Relation between groups of resources and ClusterSe...

DiegoT · ‎07-14-2009

Hi,
1 - A VCS SQL2005 Service group creates following the manuals. But encounter in the administration console that I have created 2 groups of resources. First it is the ClusterService that create at the beginning of the manual and VCS SQL 2005 Service group that was the one that finally needed.
- what is the relation between the 2 groups?
- It is necessary that it maintains the ClusterService in my solution?

2 - I am adding own services (GenericServices) in the VCS SQL2005 Service group so that they rise as soon as the service of SQL.
The consultation in this point:
-It is advisable and possible to create a Group of resources and to do a Link between the group of SQL and the one of GenericsServices that I try to create?
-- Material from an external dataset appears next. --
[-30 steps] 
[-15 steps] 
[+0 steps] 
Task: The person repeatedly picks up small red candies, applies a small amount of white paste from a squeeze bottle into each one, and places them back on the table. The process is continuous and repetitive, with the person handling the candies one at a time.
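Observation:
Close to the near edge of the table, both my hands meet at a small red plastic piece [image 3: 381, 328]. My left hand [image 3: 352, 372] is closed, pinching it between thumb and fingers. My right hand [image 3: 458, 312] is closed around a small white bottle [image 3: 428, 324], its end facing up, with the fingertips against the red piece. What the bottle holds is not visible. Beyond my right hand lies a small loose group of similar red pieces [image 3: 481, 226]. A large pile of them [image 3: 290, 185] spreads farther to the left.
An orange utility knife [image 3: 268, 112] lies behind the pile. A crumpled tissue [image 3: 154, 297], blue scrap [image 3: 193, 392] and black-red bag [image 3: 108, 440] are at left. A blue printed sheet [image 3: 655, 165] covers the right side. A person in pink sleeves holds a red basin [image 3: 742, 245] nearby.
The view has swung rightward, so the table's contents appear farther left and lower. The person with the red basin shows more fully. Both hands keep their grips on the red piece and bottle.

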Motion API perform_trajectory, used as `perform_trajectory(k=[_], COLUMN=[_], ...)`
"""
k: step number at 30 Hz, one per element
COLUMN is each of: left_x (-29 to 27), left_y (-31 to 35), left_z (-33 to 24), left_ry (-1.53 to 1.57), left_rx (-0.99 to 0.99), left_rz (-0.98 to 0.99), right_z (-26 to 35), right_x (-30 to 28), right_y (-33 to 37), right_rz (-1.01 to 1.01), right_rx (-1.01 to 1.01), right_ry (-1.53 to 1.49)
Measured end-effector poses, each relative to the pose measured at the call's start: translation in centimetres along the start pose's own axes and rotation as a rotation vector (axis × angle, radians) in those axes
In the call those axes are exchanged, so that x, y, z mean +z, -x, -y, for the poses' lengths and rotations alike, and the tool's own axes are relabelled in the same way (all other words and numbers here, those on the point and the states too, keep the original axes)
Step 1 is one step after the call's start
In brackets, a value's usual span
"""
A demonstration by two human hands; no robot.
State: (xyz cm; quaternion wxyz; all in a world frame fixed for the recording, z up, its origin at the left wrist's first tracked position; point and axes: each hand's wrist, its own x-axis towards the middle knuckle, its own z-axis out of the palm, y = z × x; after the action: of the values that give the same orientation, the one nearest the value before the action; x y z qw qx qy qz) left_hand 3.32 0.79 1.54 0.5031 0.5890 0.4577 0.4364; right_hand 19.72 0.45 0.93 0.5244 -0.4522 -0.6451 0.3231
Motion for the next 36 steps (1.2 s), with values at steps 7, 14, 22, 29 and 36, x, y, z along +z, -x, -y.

3 - In the manual to create the VCS SQL2005 Service group it indicates that a Volume in the shared disc for storage of the registry of Veritas is due to create. In the same way I create a resource to mount the volume and a RegRep to talk back registry indicated.
-So that it is so necessary to make this replication?
-There is possibility that when recovering itself registry in the other node no longer rises by differences in the configuration of the nodes (ex, different disk drives where settled Veritas ARE 5,1)?

Please see the attach with the image of cluster configuration.
Regards.

rhanley · ‎07-15-2009

Hi DeigoT,
Below are the answers to your questions. If you require any additional detal, please let me know. Also, I was a little unclear on what you were looking for on Question #3, so please provide some clarification if the information I have provided doesn't satisfy your request.

1. There is no relationship between the 'Cluster Service' Service Group and the one configured for SQL. The Cluster Service Service Group is used in cases where a Global Cluster is being configured, or when clusting the web console available with SFW-HA and/or the Notification resource agent to allow SNMP or SMTP notifications to be sent concerning cluster activity. In regards to SQL, is has no relation and doesn't even have to exist.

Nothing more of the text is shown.